More on the admiral general’s side is Wadiyan refugee Nadal (Jason Mantzoukas), who agrees to help his former beloved tyrant get back in power as long as he can return to his old post as the head of the nuclear weapons program, a job which he lost thanks to arguing with Aladeen that perhaps Daffy Duck cartoons aren’t the best research for the construction of WMD’s.

If you think that sounds like a harsh reason to send someone to their death, Aladeen’s execution orders for someone whose only crime is bumping into him on the stairs must really shock you.

Never one to limit himself when it comes to outrageous characters, Baron Cohen pulls out all the stops with Aladeen’s heavy dialect — complete with a fake language teeming with h’s and f’s — and complete lack of shame in showing off his genitals, but by now, we’ve already seen it, in more ways than one.

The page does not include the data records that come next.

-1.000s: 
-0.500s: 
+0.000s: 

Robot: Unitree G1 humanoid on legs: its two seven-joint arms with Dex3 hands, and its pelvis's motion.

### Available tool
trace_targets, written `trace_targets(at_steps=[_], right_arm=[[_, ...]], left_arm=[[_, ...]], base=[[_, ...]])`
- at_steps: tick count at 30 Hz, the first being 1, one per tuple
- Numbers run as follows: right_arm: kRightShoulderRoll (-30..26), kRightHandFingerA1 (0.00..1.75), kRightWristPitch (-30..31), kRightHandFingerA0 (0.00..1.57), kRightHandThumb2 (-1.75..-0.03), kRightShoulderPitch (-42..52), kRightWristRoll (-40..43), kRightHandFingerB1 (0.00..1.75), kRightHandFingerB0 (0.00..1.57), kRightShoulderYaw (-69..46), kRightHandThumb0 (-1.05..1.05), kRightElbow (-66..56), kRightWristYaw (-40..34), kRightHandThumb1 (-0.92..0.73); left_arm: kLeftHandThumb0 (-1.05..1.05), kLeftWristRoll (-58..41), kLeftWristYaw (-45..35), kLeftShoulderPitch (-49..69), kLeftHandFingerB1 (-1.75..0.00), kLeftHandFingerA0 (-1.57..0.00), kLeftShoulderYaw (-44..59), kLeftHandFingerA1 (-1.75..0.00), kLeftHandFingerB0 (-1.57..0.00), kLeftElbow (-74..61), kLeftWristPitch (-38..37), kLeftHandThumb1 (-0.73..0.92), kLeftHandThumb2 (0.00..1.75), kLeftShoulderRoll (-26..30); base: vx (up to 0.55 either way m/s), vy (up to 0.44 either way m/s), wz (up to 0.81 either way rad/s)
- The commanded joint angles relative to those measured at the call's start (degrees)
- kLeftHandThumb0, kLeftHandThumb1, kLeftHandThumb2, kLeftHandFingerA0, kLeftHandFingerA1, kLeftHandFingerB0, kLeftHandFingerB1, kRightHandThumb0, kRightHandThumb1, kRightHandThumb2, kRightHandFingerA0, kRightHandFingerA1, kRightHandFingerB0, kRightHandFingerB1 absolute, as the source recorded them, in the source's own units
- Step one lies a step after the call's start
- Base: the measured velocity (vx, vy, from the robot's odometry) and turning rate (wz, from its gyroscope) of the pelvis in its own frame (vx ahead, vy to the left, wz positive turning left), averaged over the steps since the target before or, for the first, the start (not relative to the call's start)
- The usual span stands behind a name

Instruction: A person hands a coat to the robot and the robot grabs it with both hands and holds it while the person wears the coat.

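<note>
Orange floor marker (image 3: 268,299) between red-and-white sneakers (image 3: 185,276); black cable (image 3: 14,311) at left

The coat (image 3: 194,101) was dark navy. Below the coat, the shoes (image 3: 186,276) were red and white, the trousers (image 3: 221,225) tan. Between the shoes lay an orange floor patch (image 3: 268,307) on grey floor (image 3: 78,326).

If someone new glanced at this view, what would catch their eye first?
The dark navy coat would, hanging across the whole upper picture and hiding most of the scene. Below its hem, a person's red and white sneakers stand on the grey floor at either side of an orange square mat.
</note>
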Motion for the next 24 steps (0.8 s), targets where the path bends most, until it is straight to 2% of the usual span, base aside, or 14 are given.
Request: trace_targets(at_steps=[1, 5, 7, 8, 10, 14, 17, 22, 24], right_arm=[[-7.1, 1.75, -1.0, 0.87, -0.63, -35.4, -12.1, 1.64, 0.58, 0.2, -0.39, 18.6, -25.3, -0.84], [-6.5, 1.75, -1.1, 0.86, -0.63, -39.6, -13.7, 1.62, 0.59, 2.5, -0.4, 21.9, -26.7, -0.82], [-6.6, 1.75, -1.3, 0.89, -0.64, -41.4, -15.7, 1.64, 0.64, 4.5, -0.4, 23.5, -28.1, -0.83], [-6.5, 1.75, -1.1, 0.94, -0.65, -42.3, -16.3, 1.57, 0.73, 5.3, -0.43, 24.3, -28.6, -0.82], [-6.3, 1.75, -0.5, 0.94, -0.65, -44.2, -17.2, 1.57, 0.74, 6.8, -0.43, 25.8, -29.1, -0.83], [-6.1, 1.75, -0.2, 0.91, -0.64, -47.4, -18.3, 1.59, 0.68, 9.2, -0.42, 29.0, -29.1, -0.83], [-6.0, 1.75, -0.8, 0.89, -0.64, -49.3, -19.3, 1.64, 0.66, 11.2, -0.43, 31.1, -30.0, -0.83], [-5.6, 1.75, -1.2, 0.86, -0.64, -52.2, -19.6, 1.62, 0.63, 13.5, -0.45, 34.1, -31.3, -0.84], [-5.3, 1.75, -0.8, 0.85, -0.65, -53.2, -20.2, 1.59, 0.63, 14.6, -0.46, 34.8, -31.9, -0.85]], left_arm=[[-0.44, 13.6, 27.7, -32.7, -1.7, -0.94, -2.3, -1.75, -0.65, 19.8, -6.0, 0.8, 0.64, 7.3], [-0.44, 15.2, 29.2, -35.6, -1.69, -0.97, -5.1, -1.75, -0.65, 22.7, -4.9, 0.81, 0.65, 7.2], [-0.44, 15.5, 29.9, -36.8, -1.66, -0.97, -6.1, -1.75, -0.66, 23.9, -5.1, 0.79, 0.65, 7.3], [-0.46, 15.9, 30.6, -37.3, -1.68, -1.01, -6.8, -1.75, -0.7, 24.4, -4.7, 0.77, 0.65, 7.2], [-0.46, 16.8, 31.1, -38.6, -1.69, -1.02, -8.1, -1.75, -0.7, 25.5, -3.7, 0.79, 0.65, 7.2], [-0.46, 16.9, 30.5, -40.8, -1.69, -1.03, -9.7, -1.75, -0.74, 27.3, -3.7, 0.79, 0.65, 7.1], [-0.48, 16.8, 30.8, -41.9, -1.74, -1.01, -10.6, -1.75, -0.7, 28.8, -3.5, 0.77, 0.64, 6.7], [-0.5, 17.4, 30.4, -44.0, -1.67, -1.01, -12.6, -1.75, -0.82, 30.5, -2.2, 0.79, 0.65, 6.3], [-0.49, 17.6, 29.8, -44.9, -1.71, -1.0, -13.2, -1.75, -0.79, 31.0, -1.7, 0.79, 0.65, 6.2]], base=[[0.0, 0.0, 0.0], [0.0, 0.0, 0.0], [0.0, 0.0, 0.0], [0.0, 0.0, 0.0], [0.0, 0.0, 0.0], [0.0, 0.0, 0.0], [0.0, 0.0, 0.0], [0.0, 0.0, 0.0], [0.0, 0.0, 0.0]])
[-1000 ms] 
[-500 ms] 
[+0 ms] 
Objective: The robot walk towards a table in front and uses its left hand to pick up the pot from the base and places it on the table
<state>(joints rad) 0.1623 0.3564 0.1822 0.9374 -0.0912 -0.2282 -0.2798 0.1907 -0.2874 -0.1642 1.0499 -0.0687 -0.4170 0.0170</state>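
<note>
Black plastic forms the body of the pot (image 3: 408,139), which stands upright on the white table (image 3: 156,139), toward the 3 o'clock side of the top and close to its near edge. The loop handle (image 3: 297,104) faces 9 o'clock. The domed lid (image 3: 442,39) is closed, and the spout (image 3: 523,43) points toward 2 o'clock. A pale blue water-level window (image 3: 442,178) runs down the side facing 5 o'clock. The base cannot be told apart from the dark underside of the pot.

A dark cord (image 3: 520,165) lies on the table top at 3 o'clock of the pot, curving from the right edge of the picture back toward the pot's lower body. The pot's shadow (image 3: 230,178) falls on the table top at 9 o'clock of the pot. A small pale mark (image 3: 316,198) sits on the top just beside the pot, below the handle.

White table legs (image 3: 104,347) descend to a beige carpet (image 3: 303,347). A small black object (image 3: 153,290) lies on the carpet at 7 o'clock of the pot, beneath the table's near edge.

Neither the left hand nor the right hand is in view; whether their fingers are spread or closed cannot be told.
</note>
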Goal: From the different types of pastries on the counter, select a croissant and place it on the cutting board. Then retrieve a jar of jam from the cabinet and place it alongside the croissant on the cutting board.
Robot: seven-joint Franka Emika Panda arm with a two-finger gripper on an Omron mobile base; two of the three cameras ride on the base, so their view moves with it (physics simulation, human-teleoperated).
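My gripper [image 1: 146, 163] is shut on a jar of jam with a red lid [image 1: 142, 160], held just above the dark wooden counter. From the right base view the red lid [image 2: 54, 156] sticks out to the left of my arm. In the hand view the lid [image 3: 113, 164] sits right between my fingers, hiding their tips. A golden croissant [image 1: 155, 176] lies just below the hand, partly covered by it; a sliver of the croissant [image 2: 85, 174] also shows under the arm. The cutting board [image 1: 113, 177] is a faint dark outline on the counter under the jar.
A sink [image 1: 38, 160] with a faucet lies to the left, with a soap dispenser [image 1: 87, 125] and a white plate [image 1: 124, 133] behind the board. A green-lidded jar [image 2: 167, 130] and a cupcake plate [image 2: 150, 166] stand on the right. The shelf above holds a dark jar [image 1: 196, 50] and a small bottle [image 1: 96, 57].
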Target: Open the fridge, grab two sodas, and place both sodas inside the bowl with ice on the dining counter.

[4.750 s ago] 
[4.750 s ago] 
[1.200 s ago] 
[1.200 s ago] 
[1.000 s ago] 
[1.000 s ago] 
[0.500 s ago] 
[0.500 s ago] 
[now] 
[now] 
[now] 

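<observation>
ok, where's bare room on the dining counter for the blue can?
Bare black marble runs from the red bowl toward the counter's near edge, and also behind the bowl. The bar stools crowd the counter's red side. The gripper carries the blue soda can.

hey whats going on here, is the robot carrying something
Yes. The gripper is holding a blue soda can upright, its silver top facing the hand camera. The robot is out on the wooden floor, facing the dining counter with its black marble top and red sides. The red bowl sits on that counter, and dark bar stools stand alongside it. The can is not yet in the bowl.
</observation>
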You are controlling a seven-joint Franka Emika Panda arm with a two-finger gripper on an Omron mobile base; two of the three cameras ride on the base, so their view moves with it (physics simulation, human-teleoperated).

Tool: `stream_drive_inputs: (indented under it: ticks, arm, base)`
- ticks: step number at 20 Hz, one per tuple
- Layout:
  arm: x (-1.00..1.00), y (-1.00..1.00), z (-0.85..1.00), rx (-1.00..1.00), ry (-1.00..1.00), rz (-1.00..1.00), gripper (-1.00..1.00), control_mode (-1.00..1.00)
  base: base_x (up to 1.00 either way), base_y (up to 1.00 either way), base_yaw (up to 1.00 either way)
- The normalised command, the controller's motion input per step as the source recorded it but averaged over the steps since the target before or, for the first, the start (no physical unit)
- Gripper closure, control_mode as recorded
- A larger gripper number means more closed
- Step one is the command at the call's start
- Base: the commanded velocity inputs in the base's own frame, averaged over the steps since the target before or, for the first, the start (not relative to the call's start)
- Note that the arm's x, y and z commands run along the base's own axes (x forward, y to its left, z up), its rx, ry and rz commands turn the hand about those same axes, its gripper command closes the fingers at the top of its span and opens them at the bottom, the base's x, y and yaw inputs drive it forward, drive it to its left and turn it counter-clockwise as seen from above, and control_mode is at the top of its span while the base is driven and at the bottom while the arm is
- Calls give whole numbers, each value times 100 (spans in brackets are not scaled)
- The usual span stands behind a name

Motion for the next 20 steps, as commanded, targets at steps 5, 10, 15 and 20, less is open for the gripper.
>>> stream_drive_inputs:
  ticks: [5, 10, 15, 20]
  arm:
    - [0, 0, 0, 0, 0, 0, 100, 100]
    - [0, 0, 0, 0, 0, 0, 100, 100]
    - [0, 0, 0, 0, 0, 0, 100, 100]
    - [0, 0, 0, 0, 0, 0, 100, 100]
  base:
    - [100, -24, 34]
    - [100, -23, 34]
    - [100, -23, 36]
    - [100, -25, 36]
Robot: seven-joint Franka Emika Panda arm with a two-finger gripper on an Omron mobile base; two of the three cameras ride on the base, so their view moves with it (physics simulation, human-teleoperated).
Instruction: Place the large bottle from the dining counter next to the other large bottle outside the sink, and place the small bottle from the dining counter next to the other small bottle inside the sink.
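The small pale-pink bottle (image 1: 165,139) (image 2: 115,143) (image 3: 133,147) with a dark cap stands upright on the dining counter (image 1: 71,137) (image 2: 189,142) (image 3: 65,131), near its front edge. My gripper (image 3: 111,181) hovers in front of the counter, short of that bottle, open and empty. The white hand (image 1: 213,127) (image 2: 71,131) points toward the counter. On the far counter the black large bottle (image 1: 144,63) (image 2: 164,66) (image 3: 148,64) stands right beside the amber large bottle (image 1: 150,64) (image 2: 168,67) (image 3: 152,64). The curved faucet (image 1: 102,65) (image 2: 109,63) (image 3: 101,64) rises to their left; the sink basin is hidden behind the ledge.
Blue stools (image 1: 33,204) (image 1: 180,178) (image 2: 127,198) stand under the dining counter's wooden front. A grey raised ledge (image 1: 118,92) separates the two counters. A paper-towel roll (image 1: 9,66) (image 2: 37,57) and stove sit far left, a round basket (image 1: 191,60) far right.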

The team works with a net this time around, and the lack of genuine reactions to unpredictable foreigners that made “Borat” so wonderfully candid hurts what is largely the same kind of story with more of a veneer. All the riches of Wadiya can’t buy the priceless satisfaction of creating a one-of-a-kind comedy experience.

Admittedly, Baron Cohen can get away with doing the same schtick over and over, but if he thinks we haven’t noticed, he must be as deluded as the man he portrays.

Droll but derivative, “The Dictator” doesn’t have to reach too far to lampoon American sensibilities in the same fashion its star has in the past. And, in some instances, the impromptu setup that made us love “Borat” just wouldn’t work.

Imagine how much trouble Baron Cohen would get into if he really went on a helicopter tour of New York, dropping phrases like “9/11” — the Porsche model — and “Statue of Liberty” while wearing a back brace that looks like a bomb.